Try it: Given the material below, output exactly the lines from the line with "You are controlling" to the line with "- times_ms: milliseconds", both ends included, and no other lines.

Collected data:
────────

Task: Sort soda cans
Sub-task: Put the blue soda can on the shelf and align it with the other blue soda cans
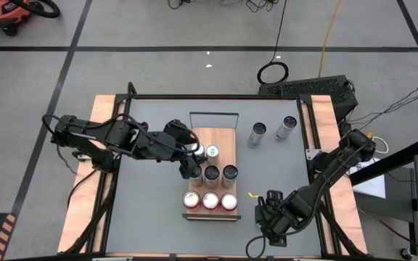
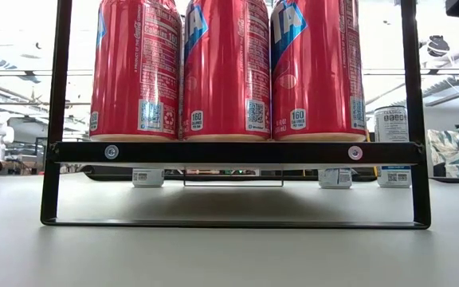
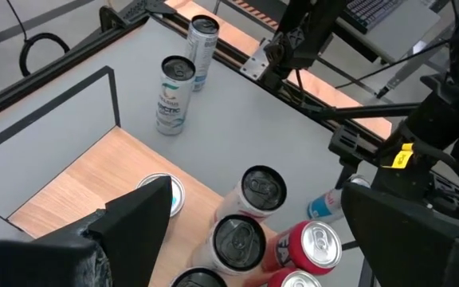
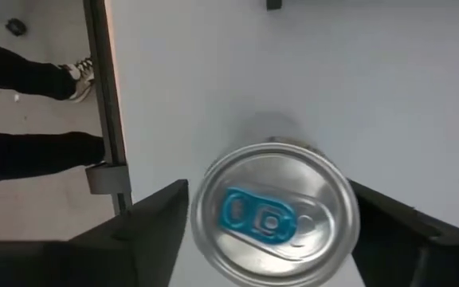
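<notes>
Grey table (image 1: 158,145), wood rails both sides; at centre a wooden tray (image 1: 212,138) w/ black wire frame. Left arm reaches in from 9 o'clock; left gripper (image 1: 192,156) hovers over the tray's 9 o'clock side, fingers spread wide, nothing between them, above a dark-top can (image 1: 192,172). Right arm comes from 3 o'clock, bending to the table's 5 o'clock corner; right gripper (image 4: 265,227) sits over a pale-top can w/ blue tab (image 4: 276,214), fingers either side of it w/ gaps showing, so no firm grip; can stands upright on the bare table just off the tray's 4 o'clock corner. On the tray: three red cans (image 1: 210,201) in a row along the 6 o'clock edge, silver tops; behind them dark-top silver cans (image 1: 220,173); one blue-top can (image 1: 212,151) nr 12 o'clock of that group. Two more silver cans (image 1: 271,130) stand apart on the table at 1 o'clock of the tray. A person's legs and shoes (image 4: 30,80) on the floor beyond the table edge.
</notes>
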`<state>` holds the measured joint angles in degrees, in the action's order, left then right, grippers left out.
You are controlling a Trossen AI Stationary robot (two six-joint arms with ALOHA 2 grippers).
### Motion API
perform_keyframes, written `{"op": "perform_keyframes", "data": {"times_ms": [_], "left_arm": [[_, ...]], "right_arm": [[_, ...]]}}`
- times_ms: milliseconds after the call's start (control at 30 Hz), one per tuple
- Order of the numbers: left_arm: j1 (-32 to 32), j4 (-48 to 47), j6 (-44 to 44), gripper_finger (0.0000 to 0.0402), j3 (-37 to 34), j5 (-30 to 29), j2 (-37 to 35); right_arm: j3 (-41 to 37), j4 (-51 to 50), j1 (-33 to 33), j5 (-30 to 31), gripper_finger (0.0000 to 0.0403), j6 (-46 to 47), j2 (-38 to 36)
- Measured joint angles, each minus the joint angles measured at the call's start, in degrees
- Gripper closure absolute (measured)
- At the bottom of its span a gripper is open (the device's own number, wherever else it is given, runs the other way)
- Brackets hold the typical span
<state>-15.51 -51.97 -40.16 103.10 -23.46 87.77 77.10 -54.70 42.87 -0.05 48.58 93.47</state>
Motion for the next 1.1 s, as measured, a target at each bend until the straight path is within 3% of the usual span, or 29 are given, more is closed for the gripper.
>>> {"op": "perform_keyframes", "data": {"times_ms": [333, 600, 833, 1100], "left_arm": [[0.0, 0.0, 0.0, 0.0033, 0.0, 0.0, 0.0], [0.0, 0.0, 0.0, 0.0033, 0.0, -0.4, 0.0], [0.0, 1.0, -0.4, 0.0033, 0.0, -1.0, 0.0], [0.0, 4.2, -1.2, 0.0033, 0.0, -1.0, 0.0]], "right_arm": [[0.0, 0.1, -0.1, 1.5, 0.0202, -0.2, -0.1], [1.8, -1.3, -0.4, -1.2, 0.0200, -0.8, -0.2], [9.9, -8.0, -1.5, -3.4, 0.0206, -6.3, -0.2], [27.2, -22.0, -4.1, -4.9, 0.0205, -15.0, -0.2]]}}
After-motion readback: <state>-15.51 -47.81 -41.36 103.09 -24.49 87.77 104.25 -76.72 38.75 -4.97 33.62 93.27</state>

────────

Result for this exercise:
You are controlling a Trossen AI Stationary robot (two six-joint arms with ALOHA 2 grippers).
### Motion API
perform_keyframes, written `{"op": "perform_keyframes", "data": {"times_ms": [_], "left_arm": [[_, ...]], "right_arm": [[_, ...]]}}`
- times_ms: milliseconds after the call's start (control at 30 Hz), one per tuple

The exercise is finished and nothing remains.